**Exercise brief**.
Every line below that has the string "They" needs to be copied.

**Provided entries**.
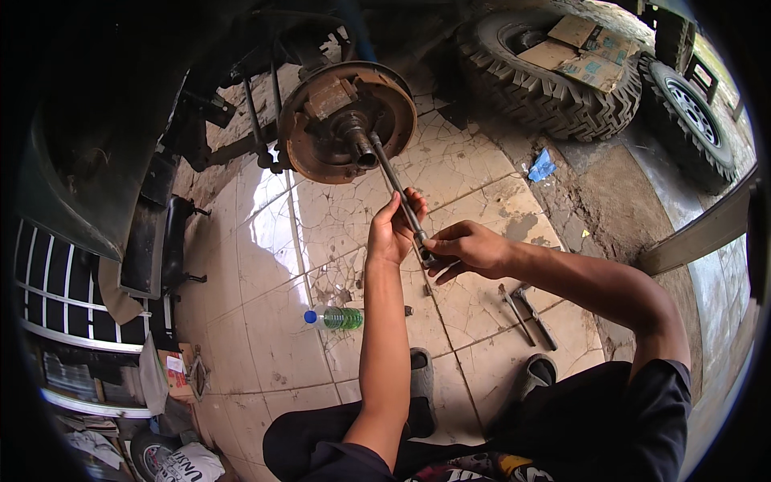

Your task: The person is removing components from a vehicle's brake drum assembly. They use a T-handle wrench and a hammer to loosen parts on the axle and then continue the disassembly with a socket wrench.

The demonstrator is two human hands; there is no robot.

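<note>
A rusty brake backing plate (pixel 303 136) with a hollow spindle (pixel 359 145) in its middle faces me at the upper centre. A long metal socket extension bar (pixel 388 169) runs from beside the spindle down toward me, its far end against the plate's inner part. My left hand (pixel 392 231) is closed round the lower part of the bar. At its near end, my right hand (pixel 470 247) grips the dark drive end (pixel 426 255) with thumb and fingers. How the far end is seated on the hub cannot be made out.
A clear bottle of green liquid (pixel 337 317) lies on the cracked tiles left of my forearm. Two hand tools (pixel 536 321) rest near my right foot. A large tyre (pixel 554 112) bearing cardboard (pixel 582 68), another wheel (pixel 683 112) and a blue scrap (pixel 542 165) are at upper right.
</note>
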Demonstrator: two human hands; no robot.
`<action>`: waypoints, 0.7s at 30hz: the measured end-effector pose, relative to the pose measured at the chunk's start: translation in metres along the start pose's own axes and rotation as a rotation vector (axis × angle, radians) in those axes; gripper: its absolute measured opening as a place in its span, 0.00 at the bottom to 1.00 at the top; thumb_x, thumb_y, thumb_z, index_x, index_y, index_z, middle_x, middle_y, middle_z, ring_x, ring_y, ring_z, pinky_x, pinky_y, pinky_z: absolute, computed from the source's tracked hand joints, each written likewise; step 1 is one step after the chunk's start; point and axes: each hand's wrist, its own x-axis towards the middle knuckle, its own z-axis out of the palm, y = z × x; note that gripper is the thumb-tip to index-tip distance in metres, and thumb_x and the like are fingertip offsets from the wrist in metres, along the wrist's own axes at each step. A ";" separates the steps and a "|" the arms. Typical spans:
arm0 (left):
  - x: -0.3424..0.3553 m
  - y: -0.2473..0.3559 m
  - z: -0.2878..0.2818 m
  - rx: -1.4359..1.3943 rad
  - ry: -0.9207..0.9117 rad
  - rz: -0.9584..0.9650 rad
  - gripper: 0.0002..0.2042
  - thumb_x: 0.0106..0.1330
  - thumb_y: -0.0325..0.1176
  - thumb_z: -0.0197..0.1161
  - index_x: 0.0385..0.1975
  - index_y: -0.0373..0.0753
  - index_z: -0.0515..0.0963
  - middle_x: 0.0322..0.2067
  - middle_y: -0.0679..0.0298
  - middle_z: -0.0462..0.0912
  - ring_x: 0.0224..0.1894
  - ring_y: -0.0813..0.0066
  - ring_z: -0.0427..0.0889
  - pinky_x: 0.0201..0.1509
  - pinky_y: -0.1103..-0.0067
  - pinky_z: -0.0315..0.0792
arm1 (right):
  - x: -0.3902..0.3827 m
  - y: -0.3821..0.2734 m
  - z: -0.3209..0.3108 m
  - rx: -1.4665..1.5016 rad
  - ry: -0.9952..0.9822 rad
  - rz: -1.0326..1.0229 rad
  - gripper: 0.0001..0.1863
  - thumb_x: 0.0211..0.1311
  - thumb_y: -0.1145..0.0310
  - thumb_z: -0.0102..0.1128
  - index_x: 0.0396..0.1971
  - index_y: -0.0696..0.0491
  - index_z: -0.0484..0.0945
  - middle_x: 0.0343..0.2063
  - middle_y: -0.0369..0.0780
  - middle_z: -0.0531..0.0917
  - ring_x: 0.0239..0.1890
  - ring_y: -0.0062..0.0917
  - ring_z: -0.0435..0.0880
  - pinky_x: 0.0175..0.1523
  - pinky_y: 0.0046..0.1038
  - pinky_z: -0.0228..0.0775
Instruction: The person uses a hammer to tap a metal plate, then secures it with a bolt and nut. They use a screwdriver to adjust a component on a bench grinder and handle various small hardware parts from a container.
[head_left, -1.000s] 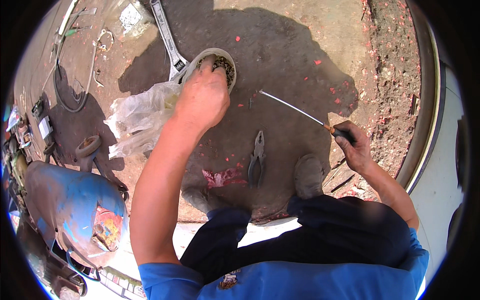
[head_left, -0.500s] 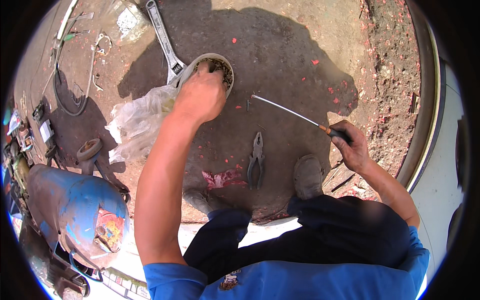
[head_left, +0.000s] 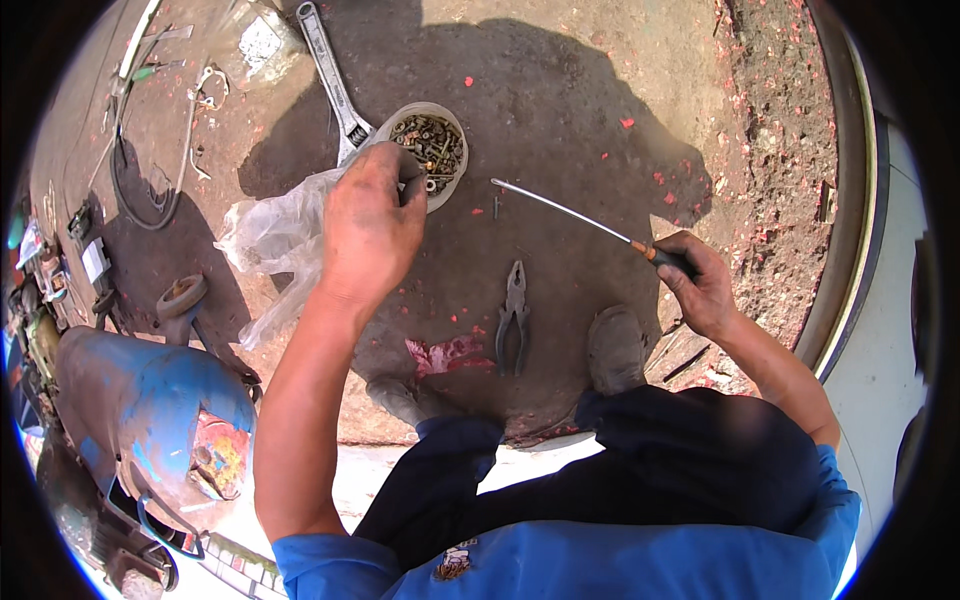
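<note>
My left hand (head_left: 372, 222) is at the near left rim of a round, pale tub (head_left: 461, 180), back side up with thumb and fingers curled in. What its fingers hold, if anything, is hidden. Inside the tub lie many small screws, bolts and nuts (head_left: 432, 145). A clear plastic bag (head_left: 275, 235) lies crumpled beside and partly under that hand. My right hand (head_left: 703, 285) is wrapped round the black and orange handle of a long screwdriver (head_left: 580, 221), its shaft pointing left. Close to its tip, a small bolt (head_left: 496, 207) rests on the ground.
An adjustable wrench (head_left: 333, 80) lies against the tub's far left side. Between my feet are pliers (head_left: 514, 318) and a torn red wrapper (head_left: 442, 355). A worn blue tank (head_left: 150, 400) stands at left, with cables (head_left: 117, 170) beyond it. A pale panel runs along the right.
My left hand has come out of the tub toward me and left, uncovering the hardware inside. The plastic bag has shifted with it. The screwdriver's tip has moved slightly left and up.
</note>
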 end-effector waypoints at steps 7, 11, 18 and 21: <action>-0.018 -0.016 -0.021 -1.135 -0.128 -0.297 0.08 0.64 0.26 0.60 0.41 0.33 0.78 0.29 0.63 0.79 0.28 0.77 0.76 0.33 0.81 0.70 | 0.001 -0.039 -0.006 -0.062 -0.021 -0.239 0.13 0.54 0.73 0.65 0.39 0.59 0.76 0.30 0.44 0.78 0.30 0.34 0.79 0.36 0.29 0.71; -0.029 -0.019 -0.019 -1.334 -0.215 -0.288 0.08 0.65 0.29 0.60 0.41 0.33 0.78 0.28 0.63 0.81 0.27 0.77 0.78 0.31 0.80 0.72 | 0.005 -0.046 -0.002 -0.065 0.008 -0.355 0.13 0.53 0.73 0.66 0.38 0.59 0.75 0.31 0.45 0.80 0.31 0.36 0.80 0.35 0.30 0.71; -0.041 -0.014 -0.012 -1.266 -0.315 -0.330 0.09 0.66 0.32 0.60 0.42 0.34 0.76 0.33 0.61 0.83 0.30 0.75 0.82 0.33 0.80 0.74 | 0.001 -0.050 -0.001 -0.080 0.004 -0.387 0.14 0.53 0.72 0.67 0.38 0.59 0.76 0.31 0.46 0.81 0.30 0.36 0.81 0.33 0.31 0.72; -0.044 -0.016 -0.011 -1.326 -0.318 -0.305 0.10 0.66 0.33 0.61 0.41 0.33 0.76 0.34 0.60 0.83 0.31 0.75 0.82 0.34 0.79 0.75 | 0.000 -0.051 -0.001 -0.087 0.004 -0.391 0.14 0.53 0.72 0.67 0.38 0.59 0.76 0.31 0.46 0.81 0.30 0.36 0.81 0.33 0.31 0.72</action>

**Output for this exercise**.
Your task: The person is removing components from a vehicle's brake drum assembly. They use a T-handle wrench and a hammer to loosen parts on the axle and then continue the disassembly with a socket wrench.
Instruction: The person uses a hammer to tap a metal plate, then secures it with a bolt and nut. They use a screwdriver to adjust a component on a bench grinder and handle various small hardware parts from a container.

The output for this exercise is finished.